Of course, credit to Linklater for taking the time to write and direct such a moving feature. It’s an ode to the state of Texas in a way, with almost all of the action contained right there. He captures all the little details to make the 12-year element work, such as playing memorable tunes throughout the times. At the beginning we get early 2000s cuts such as Coldplay’s “Yellow”, The Hives “Hate To Say I Told You So” and Outkast’s “Hey Ya.” Later on we get more recent cuts such as Phoenix’s “1901” and even Daft Punk’s “Get Lucky.” Linklater always has a keen ear for music, and he uses it to his full advantage here. When you think back at all those seminal songs that impacted you throughout your life, you think of the time and place of where you first heard it. This is something Linklater fully understands and uses it to its maximum effect.

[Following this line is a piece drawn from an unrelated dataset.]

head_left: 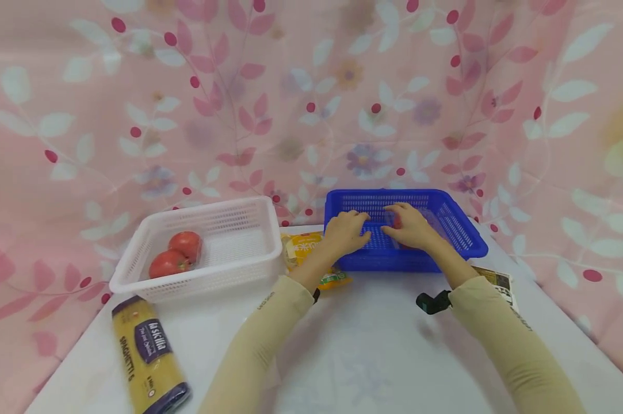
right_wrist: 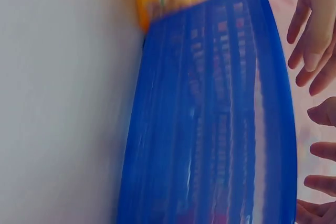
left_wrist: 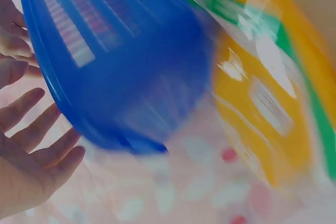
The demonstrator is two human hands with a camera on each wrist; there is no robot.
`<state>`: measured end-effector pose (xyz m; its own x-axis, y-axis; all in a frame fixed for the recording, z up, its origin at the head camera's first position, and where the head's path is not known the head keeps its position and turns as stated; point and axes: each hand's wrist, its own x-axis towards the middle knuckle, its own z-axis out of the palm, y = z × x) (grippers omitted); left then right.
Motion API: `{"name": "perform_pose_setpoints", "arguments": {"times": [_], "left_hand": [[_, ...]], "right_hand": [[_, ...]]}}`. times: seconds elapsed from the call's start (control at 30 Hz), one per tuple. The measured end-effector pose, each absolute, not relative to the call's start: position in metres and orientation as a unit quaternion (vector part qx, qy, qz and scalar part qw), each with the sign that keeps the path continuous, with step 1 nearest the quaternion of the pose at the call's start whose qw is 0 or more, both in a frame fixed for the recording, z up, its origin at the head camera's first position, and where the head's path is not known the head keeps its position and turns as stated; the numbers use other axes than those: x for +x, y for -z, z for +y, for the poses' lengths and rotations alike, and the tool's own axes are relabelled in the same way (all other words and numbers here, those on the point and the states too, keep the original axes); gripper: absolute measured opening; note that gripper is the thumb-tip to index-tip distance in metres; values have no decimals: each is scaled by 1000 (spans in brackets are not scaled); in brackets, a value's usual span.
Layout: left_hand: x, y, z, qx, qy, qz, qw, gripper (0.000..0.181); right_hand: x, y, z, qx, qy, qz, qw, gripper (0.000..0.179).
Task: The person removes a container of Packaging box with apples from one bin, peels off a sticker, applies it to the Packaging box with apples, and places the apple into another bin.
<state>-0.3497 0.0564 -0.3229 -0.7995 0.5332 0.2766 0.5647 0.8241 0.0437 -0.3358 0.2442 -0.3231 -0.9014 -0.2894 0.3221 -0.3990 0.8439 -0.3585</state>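
Both hands are over the blue basket (head_left: 383,264), fingers spread and slightly bent, with nothing held. Above its left part is the left hand (head_left: 346,233), thumb toward the middle. The right hand (head_left: 411,227) faces it from the right, in front of a red item (head_left: 397,222) in clear plastic, partly hidden inside the basket. In the left wrist view, the left hand (left_wrist: 31,156) has fingers extended beside the basket's rim. Fingers of the right hand (right_wrist: 323,166) also show beyond the rim in the right wrist view.
Left of the blue basket lies a yellow food bag (head_left: 303,247), partly behind the left forearm. A white basket (head_left: 239,267) holds two tomatoes (head_left: 171,263). A spaghetti pack (head_left: 148,356) lies in front of it. A printed packet (head_left: 497,282) sits beside the right forearm.
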Motion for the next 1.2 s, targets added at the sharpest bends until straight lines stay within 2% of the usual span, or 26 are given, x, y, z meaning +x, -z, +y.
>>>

I’ve never seen a film quite like Boyhood before. It’s truly an important film, one that should be discussed and studied for many years to come. If not, that’s ok too. I’m just thankful to have been able to see it and let it take me over for nearly 3 hours (I didn’t notice the length at all).

I’ll happily admit I shed a tear or two when it was all said and done. As did many of the fellow patrons that sat around me. I was awestruck by how beautifully well done Boyhood was, but judging by the massive standing ovation the film received after its screening, I’m not the only one. Not only was Boyhood the best thing I saw at SXSW, it’s the best film I’ve seen so far this year. It’s early, but I have a feeling it will stick around even come December.